Despite an aging US population, many private hospitals and health-care networks still have insufficient services for elderly patients. VHA hospitals are, in contrast, recognized leaders in the provision of geriatric and palliative and hospice care. As Dr. Diane Meier, a specialist in those fields, notes, “The VA was first out of the box on geriatrics,” starting fellowship programs throughout the country when few other hospital systems had them, and is a leader in delivering appropriate end-of-life care. The VHA trains a huge share of American physicians; 70 percent do their residency at the VHA. VHA clinicians also conduct research of great benefit to the broader US patient population; among their singular achievements are the shingles vaccine, the first implantable cardiac pacemaker, and the nicotine patch.

All of this and much more is in jeopardy. At a June 7 meeting of the Senate Committee on Veterans Affairs, VA Secretary David Shulkin unveiled a plan to outsource more VA services to the private sector and defended White House budget priorities. Shulkin is a medical doctor and former VHA undersecretary for health under President Obama; he is the only Trump cabinet pick both qualified for his position and publicly supportive of his agency’s mission. Now, in meetings at the White House, he must placate Trump’s son-in-law, Jared Kushner, who leads the administration’s Office of American Innovation, which includes VHA overhaul in its portfolio. In addition, Trump has saddled Shulkin with advisers like Darin S. Selnick, a former staffer for the Koch-funded CVA and leading conservative advocate of VHA privatization. Trump has also met with private-sector hospital CEOs who stand to gain from the outsourcing of VHA care to their institutions.
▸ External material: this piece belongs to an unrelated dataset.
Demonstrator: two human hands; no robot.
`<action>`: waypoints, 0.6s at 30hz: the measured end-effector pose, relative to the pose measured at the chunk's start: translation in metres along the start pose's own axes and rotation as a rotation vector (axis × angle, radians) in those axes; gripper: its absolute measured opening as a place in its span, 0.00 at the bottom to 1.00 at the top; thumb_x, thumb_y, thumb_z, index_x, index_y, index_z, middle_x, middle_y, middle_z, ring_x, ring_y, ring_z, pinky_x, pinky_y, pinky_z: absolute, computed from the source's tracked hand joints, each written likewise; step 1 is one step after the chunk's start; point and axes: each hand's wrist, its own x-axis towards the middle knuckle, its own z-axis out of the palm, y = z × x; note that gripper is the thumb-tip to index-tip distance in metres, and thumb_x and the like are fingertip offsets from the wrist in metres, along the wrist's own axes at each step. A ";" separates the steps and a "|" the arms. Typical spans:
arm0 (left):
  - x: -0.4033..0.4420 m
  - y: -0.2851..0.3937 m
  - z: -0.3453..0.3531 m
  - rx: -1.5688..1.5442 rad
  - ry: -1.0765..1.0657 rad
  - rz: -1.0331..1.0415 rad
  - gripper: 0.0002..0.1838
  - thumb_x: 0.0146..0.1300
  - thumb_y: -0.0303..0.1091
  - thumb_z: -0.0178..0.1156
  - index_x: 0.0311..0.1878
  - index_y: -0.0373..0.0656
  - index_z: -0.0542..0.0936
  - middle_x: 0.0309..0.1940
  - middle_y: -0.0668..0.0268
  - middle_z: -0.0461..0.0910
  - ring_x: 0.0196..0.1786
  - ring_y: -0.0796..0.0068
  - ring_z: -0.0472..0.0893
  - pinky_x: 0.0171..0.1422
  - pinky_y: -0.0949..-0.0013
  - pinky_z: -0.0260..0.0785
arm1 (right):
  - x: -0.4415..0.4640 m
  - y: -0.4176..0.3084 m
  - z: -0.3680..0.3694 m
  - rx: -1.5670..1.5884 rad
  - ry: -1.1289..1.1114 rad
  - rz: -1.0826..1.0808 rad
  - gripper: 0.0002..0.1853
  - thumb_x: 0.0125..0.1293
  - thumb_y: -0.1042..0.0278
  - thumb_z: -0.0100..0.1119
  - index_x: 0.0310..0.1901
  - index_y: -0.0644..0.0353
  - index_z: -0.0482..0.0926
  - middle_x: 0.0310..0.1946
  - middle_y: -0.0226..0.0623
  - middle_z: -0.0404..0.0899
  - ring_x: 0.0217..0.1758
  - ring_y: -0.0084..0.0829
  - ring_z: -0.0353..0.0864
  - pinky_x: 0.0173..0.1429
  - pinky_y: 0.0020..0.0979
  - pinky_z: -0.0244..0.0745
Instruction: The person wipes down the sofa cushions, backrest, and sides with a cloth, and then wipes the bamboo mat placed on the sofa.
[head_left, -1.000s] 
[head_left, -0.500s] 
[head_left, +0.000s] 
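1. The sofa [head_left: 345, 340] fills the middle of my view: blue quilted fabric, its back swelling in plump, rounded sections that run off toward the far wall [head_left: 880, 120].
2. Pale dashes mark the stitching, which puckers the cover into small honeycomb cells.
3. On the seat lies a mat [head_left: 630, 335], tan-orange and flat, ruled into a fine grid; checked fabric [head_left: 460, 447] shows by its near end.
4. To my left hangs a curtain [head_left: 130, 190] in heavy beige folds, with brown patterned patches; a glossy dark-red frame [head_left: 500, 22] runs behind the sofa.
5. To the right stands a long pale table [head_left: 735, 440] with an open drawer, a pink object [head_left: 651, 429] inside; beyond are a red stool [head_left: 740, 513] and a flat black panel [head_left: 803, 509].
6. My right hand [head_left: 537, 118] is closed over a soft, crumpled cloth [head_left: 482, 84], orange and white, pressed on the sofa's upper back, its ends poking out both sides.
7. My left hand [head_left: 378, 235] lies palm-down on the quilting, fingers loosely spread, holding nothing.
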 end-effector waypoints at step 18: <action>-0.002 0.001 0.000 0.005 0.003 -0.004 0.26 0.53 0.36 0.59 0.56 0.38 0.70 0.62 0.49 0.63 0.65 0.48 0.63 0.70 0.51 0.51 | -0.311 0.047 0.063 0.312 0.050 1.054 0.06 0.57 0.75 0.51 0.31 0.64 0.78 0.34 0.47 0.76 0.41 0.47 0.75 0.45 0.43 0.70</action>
On Capitol Hill in June, Senator Jon Tester (D-MT) questioned the fact that 33 percent of the budget increase sought by Shulkin would be diverted to private-sector treatment, adding only 1.2 percent to support directly delivered care. “It doesn’t take very many budgets like that and…we’re privatizing the VA,” Tester warned. In its longer-range forecast, Fighting for Veterans Healthcare, a San Francisco–based VA advocacy group, predicts that, as budgets are shrunk to pay for outsourced care, more salaried caregivers, specialized programs, and clinics would be eliminated, and “the VA will become a shell of itself.” In early July, the chair of the Senate Committee on Veterans Affairs, Johnny Isakson (R-GA), went even further, introducing a draft of a bill that would pave the way for the total privatization of the VA health-care system.

Those on the left who oppose the Trump agenda and want to erode his working-class support—where it exists—have a golden opportunity in the fight to save the VHA. They can help promote the closest thing to a European-style national health service the United States has ever produced—a working example of single-payer financing that has broad popular support among the millions of patients covered. Without additional allies and public broader understanding of what’s at stake, national veterans’ organizations, plus affected VHA unions, could easily lose this crucial anti-privatization fight, making it even harder for health-care reformers to win Medicare for all.